Now for the good news

The entire estate is not open up for grabs to any creditor that comes along. For example: retirement accounts (including, for example , 401(k), IRAs, and health savings accounts) and brokerage accounts are not funds available to creditors. Life insurance proceeds are also not available to creditors. Also, assets placed in a irrevocable living trust can be shielded from certain creditors. With proper structuring, your assets can be protected from creditors upon your death.


How you set up your estate to manage your debt when you die will have a significant impact on what you leave to your heirs.

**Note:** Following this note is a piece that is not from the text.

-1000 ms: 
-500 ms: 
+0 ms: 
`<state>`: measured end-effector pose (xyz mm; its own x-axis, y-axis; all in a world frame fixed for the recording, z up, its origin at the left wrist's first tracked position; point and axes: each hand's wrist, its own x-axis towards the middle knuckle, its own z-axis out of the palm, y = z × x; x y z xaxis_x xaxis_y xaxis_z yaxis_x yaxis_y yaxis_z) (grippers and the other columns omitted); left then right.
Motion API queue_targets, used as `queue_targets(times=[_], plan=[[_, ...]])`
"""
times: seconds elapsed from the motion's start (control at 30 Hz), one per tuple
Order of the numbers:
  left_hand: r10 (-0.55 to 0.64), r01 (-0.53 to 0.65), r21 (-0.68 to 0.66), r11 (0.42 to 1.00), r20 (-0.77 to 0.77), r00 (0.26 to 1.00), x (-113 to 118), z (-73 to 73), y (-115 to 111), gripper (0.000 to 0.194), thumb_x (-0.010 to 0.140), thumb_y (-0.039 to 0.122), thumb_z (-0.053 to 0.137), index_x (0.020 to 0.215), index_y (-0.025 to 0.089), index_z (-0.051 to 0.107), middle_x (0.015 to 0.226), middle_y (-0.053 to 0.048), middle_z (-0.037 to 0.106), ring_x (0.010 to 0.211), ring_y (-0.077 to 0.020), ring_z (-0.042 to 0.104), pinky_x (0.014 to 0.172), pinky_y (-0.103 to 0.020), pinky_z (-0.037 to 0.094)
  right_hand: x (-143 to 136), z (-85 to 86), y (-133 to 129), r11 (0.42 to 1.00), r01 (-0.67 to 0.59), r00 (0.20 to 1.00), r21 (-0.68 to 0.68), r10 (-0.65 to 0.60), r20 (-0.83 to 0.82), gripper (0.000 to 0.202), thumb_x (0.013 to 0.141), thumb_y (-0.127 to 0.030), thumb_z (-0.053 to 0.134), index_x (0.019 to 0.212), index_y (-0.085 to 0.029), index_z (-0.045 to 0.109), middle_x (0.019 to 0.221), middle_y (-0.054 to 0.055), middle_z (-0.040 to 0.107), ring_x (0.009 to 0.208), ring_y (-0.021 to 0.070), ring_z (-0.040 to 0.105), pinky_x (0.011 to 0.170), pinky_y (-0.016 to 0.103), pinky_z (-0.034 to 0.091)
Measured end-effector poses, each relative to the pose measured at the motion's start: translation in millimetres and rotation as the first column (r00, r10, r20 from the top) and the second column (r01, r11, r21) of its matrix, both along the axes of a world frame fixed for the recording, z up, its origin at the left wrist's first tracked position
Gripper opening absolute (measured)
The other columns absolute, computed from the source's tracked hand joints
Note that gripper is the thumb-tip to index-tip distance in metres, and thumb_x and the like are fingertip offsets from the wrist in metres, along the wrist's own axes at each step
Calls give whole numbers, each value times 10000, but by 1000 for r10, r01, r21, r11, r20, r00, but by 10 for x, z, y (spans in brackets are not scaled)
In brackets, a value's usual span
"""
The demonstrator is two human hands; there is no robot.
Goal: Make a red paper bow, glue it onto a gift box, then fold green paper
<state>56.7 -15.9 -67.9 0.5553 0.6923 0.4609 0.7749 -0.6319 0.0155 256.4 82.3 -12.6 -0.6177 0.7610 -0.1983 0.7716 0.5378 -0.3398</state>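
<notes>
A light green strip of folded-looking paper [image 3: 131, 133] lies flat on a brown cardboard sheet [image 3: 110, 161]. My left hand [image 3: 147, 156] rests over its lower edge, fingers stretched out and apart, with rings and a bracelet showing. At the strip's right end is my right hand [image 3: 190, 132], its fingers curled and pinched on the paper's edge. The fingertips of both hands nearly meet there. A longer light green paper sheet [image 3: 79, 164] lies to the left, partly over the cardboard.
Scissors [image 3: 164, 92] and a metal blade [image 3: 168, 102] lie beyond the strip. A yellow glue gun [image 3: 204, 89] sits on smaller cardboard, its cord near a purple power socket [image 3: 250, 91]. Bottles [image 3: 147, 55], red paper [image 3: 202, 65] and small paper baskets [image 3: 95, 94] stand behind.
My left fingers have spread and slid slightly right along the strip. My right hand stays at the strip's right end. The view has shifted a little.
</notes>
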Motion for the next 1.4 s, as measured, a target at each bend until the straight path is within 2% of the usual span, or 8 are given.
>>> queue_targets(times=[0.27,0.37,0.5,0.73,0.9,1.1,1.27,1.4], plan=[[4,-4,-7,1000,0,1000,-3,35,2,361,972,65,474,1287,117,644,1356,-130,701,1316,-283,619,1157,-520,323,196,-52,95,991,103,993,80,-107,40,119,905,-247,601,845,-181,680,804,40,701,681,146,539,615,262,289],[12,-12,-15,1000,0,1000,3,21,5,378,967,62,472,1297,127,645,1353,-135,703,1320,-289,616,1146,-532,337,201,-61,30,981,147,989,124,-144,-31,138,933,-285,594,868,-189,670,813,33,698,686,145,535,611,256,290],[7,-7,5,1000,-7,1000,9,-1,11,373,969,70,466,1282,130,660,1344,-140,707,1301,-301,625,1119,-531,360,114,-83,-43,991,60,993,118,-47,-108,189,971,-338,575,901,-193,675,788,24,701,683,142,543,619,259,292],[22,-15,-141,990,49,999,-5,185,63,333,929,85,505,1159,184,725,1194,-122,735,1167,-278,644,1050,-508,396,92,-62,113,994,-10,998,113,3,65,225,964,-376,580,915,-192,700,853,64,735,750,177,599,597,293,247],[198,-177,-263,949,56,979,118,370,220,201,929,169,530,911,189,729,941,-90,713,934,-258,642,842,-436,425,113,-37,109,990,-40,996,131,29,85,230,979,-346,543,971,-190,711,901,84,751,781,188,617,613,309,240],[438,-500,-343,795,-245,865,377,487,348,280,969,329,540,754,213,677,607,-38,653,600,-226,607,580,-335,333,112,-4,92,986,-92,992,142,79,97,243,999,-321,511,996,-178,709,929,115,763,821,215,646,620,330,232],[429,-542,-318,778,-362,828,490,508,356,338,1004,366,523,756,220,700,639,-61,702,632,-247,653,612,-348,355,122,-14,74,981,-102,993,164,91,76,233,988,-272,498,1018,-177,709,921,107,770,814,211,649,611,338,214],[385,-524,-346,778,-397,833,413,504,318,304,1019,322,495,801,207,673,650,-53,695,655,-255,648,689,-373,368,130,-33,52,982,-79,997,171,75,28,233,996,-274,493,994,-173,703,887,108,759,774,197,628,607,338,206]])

If you need someone to review your estate plan to see how your debt will affect your heirs, contact Signature Law for a free consultation.

About the Author

Gregory Singleton

Trusted Legal Advisor Gregory Singleton is a skilled attorney, experienced in both litigation and transactional work. He has tried multi-million-dollar cases and has negotiated multi-billion dollar contracts. With Signature Law, his goal is to make the law accessible to you, your families, and y...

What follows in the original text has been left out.